• [Problem] From the first line of the material below to the line containing "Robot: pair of", repeat every line exactly and add nothing.

*** Block opens ***

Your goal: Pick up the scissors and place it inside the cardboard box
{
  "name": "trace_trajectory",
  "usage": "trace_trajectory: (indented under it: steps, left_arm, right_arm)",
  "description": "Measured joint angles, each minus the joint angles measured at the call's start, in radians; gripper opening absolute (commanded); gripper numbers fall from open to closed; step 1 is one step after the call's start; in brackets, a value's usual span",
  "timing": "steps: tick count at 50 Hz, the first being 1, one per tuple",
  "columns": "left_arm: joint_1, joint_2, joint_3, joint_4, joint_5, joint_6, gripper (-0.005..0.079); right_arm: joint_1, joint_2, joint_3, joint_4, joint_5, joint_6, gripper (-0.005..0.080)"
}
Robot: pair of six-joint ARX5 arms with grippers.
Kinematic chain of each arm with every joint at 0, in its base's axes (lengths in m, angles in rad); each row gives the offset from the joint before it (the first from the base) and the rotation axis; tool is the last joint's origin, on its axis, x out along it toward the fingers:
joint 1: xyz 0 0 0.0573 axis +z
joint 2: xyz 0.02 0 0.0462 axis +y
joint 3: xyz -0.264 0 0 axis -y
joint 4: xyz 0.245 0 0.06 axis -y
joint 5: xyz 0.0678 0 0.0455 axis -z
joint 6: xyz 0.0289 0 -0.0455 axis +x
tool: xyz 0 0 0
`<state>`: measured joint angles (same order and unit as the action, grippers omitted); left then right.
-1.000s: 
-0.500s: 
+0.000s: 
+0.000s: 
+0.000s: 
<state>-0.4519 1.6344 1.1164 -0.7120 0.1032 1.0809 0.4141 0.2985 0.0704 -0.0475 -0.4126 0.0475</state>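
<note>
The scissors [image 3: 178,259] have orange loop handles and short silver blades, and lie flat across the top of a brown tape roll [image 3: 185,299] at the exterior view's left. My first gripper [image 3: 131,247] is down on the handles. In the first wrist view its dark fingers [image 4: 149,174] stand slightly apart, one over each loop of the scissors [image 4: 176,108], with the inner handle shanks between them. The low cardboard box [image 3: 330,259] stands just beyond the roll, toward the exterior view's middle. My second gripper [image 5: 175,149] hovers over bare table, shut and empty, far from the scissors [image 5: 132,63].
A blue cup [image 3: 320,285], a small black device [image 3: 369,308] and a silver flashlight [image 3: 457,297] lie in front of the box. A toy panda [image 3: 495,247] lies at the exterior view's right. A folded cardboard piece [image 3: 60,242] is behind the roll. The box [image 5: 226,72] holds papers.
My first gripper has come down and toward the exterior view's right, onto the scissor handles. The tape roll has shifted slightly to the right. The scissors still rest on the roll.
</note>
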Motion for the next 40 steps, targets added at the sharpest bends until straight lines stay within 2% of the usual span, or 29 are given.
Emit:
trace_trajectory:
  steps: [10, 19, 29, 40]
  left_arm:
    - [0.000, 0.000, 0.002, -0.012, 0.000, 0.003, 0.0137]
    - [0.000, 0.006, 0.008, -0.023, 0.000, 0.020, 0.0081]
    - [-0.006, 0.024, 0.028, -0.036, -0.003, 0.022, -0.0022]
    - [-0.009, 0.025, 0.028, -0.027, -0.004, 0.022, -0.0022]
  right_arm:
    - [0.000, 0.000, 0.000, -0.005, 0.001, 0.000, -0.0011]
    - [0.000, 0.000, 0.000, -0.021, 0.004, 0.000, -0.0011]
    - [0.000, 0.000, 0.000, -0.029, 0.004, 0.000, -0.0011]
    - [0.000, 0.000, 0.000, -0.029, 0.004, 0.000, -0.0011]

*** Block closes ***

• [Exercise solution]
Your goal: Pick up the scissors and place it inside the cardboard box
{
  "name": "trace_trajectory",
  "usage": "trace_trajectory: (indented under it: steps, left_arm, right_arm)",
  "description": "Measured joint angles, each minus the joint angles measured at the call's start, in radians; gripper opening absolute (commanded); gripper numbers fall from open to closed; step 1 is one step after the call's start; in brackets, a value's usual span",
  "timing": "steps: tick count at 50 Hz, the first being 1, one per tuple",
  "columns": "left_arm: joint_1, joint_2, joint_3, joint_4, joint_5, joint_6, gripper (-0.005..0.079); right_arm: joint_1, joint_2, joint_3, joint_4, joint_5, joint_6, gripper (-0.005..0.080)"
}
Robot: pair of six-joint ARX5 arms with grippers.

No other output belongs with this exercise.